ただ人を呼ばないから費用面を抑えるのではなく、すべてをこんな形で送ってあげられることが葬祭ディレクターとしてのやりがいではないかと心から感じたご葬儀でした。


家族葬


葬儀の思い出話に花が咲く
 とんかつ屋のご主人が亡くなり、喪主を務める奥様と葬儀の打合せを行いました。奥様のご希望は、お店のお客様に弔問に来ていただいて、主人を偲んでもらいたいとの事。
 担当者は2つの提案をしました。1つ目は「大将!毎度!」とお店に来る雰囲気で弔問に来てもらい、女将さんが「いらっしゃい!おかえりなさい!」と出迎える事。2つ目は費用は掛かるが、式場の入り口をお店の入り口と同じようにドアの作製をしてお店ののれんを飾り、入り口に出前用の岡持ちが付いたバイクを置き、お客様を迎えることでした。

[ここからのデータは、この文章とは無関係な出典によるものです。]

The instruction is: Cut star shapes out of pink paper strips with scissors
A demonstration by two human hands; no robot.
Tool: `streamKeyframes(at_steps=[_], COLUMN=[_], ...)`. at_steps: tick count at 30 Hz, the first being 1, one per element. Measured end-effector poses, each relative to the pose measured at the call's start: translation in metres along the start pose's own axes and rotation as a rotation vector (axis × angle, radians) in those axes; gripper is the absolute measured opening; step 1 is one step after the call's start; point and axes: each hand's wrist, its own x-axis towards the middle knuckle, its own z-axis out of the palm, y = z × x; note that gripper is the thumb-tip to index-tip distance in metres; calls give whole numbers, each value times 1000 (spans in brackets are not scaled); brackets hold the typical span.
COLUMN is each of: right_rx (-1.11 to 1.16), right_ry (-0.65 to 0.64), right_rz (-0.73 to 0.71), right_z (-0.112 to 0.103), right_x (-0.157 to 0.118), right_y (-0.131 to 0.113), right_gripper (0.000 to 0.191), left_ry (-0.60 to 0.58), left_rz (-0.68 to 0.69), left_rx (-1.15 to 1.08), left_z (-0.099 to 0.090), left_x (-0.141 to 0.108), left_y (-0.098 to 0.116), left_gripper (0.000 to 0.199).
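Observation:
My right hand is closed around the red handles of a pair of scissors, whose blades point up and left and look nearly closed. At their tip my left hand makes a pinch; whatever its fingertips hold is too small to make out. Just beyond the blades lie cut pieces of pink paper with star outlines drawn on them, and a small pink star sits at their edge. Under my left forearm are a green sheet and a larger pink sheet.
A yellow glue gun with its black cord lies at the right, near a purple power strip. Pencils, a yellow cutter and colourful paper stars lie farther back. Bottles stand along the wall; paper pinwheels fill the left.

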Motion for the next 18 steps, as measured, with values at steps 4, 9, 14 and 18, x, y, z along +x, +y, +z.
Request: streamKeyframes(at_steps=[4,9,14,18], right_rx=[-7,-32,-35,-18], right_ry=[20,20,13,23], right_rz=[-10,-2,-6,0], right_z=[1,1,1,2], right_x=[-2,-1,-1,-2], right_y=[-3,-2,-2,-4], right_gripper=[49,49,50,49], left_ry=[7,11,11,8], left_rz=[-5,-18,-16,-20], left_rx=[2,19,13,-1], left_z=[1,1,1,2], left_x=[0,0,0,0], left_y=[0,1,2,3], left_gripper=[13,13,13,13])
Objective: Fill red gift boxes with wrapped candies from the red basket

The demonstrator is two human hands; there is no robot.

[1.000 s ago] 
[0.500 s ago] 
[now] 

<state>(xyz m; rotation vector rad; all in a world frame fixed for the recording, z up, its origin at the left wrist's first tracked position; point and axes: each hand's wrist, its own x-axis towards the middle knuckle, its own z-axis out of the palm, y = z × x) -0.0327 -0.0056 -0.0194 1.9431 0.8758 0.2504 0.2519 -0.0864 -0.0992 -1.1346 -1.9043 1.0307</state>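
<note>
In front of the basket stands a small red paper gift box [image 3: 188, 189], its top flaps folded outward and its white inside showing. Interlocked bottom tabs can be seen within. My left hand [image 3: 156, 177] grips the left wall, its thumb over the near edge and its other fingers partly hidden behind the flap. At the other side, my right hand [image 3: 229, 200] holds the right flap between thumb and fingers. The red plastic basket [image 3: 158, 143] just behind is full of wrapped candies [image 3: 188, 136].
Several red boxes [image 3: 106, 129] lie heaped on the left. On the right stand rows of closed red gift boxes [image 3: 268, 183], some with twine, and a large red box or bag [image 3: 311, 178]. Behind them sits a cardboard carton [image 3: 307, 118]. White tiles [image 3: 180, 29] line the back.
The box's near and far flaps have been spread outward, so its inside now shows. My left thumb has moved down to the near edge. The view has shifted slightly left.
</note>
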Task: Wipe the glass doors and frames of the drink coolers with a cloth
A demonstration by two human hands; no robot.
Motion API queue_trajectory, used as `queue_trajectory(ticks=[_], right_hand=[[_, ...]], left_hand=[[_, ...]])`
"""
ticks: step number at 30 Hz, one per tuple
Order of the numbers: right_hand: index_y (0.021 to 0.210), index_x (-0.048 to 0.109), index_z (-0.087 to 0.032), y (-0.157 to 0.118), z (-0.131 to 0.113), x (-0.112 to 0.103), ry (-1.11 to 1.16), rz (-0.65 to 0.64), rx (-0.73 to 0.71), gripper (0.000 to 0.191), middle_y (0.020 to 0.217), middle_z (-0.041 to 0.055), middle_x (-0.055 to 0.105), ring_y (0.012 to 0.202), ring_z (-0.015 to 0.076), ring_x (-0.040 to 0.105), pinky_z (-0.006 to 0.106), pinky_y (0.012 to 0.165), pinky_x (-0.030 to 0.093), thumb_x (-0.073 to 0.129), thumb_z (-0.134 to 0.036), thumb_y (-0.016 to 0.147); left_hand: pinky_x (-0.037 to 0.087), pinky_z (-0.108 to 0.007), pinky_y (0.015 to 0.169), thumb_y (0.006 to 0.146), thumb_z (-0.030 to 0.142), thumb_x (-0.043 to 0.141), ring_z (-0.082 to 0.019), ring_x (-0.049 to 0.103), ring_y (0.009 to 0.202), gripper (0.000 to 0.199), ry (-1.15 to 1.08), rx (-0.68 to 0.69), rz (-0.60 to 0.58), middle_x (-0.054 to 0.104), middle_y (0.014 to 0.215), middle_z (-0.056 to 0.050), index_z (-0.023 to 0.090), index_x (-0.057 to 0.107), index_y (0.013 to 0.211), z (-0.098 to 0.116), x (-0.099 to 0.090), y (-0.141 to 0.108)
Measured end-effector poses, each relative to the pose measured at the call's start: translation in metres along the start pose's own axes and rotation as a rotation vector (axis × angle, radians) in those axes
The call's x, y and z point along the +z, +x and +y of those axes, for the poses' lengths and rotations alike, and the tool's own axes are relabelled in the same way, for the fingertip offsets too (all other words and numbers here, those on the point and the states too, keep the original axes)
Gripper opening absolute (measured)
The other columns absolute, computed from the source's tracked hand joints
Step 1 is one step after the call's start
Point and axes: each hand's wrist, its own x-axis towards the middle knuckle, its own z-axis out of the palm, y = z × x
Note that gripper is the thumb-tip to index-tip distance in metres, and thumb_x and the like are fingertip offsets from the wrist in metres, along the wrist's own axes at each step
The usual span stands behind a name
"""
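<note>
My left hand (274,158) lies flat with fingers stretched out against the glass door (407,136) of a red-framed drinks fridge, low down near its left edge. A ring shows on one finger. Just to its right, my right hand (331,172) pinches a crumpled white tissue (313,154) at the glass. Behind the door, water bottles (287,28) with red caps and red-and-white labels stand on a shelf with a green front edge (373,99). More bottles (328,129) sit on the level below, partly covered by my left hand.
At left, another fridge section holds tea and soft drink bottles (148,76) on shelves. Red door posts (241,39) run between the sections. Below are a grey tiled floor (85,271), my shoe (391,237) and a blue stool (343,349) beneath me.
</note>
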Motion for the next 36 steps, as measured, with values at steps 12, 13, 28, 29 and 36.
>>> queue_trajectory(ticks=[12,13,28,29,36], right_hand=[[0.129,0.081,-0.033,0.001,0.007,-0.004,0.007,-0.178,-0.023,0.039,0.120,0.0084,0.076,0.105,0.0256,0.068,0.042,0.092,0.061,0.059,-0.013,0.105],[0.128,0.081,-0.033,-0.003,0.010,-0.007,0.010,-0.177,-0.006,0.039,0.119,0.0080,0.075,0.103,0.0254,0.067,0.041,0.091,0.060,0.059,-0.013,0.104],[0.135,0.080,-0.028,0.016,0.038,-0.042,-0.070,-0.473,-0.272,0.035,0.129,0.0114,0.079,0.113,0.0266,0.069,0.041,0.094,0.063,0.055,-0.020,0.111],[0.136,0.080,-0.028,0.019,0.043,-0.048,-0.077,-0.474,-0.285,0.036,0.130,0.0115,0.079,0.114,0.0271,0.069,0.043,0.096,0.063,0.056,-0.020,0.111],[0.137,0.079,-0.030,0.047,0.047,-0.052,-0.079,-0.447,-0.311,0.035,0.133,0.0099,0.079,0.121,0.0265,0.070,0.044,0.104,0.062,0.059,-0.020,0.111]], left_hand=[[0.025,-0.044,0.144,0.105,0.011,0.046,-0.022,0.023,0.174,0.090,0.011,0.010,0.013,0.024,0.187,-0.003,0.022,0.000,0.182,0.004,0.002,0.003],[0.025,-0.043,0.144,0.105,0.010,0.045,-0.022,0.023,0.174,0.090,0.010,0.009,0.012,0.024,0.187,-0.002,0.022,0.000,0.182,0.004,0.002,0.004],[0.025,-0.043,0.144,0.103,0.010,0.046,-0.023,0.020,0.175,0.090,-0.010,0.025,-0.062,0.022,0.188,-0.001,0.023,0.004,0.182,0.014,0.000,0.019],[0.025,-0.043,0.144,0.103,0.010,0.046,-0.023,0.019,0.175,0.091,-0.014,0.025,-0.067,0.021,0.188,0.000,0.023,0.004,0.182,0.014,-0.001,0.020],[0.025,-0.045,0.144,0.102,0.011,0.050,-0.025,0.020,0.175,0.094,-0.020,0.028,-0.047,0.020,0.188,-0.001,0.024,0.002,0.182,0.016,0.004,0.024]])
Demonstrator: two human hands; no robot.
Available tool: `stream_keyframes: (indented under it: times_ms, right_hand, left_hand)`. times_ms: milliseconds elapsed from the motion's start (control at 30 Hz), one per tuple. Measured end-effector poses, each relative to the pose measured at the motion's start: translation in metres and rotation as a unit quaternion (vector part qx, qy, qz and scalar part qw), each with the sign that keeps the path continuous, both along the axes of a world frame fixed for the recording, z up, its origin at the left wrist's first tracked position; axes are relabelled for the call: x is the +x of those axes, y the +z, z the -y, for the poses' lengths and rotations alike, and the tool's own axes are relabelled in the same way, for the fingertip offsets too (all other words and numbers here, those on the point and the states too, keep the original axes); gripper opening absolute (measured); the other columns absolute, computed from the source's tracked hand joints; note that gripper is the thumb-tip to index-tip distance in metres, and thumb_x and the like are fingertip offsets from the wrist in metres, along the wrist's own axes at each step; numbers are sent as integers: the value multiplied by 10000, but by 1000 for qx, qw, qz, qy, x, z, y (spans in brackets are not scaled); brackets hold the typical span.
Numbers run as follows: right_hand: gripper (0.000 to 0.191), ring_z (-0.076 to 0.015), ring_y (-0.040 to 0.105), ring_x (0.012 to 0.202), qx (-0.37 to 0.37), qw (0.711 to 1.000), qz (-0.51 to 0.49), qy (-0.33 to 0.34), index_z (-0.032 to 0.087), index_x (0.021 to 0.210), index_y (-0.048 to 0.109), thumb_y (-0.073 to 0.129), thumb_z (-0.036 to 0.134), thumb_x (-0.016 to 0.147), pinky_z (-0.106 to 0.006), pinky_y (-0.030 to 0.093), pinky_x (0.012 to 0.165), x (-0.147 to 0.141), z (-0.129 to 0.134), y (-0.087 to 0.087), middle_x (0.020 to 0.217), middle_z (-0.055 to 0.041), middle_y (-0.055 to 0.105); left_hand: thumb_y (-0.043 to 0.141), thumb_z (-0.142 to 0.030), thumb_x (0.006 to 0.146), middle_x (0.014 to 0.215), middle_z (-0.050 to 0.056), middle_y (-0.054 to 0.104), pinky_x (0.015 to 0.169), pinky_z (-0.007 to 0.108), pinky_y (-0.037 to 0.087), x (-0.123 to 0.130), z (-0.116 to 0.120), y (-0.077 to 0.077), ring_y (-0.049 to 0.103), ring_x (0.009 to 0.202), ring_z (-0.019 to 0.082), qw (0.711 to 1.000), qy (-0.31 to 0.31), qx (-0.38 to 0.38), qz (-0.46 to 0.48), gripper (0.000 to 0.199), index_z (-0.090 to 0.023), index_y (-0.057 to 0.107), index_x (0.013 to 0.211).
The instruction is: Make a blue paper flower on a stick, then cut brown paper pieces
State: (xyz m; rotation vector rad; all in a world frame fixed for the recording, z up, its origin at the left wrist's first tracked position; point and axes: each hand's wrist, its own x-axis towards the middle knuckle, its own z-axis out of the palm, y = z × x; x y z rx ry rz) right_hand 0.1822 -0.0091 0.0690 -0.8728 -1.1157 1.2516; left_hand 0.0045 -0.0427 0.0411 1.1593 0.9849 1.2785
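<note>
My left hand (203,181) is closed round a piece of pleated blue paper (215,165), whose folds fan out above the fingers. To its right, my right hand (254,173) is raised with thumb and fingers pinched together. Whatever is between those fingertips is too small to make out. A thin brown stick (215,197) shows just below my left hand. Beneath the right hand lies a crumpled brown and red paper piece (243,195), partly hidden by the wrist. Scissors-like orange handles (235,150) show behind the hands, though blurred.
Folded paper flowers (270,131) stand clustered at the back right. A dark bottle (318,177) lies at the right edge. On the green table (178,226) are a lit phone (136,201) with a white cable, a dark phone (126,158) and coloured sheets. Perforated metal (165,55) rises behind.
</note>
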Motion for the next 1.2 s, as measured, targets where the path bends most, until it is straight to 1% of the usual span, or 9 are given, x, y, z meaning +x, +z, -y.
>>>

 お通夜の当日、お客様が式場に到着するとお店と同じ門構えに驚き、入り口を入ると割烹着姿の女将さんが「いらっしゃい!」と皆さんを出迎える。式場に入ると故人を偲ぶ導線として、遺品コーナーが設けられており、パネルに沢山の写真や遺品の装飾。
 出棺当日、お客さんには笑われたが、担当者がご主人愛用のバイクにまたがり、霊柩車・ハイヤー・マイクロバスを先導して火葬場へと向かう。当然のことですが、火葬場の職員、同業葬儀社の方々にも笑われました。火葬が終わり、またもバイクで先導して式場へと戻る途中でバイクがガス欠となり、ハイヤー・マイクロバスを先に式場へと向かわせ、急いでガソリンを入れて式場へと向かうと初七日法要も済んでおり、皆さん精進落としを行っていおりお寺の住職を含め親族に再度笑われました。
 葬儀全てが終了し、担当者が御自宅にお邪魔すると葬儀の思い出話に花が咲いていた。女将さんからは、色々有りましたけど、思い出に残るお葬式でしたと言われ、これからもこの世界でがんばっていこうと思えたご葬儀のひとつとなりました。


一般葬


心が変化する瞬間
 これはお孫様の気持ちの変化に感動したエピソードです。A君はおじい様が大好きで、可愛がってもらっていました。この日も、おじい様と普通に遊んでもらい、自宅に帰りました。
その晩、おじい様が突然倒れて、翌朝亡くなられました。

 通夜までは3日間あり、当社霊安室で安置されており、毎日ご両親とお参りに来ていました。その時も、笑顔で「じいじ、今日ね・・・」と、話しかけておりました。

 そして、通夜を迎え、たくさんの方がおじい様とお別れし、涙を流している方や、笑顔で語りかけている方、いろいろな方がおじい様とお別れしているのをそばで何気なく見ていたA君。でも、従兄の子と一緒になって会場を駆け回り、いつも遊んでいるのと変わらない様子でした。

 葬儀当日も昨日と変わらない様子のA君、式の最中も落ち着かない様子でした。葬儀が終わり、喪主(A君の父)の挨拶時、代表席から一緒に立ってお父さんの挨拶を隣で聞いていたA君。時折、お父さんの方を見つめ、お父さんの言葉をじっと聞いている様子でした。そして、最後のお別れ。お花入れが始まりました。A君もはじめはたくさんのお花を棺の中に入れるのが面白い様子でした。おじい様の棺がたくさんのお花で埋め尽くされ、いよいよ蓋を閉じるとなった時。
 今まで、笑顔も見せていたA君が突然「じいじ!じいじ!」と大きな声で呼び始めました。それを見ていた、ご両親、親戚の方が、声を抑えて泣いている姿がありました。A君は大きな声でじいじと呼びながら、大きな声で泣いていました。

 A君の心の中はわかりませんが、7歳ながらに葬儀を通じて、人が亡くなり、たくさん方がお別れし、大人の表情や感情を肌で感じているうちに、本当に大切な人がいなくなるのは本当に悲しいものなんだ、もうじいじと遊べない、いなくなっちゃいやだ、等々の気持ちが生まれ、死について学んだ瞬間なのかもしれません。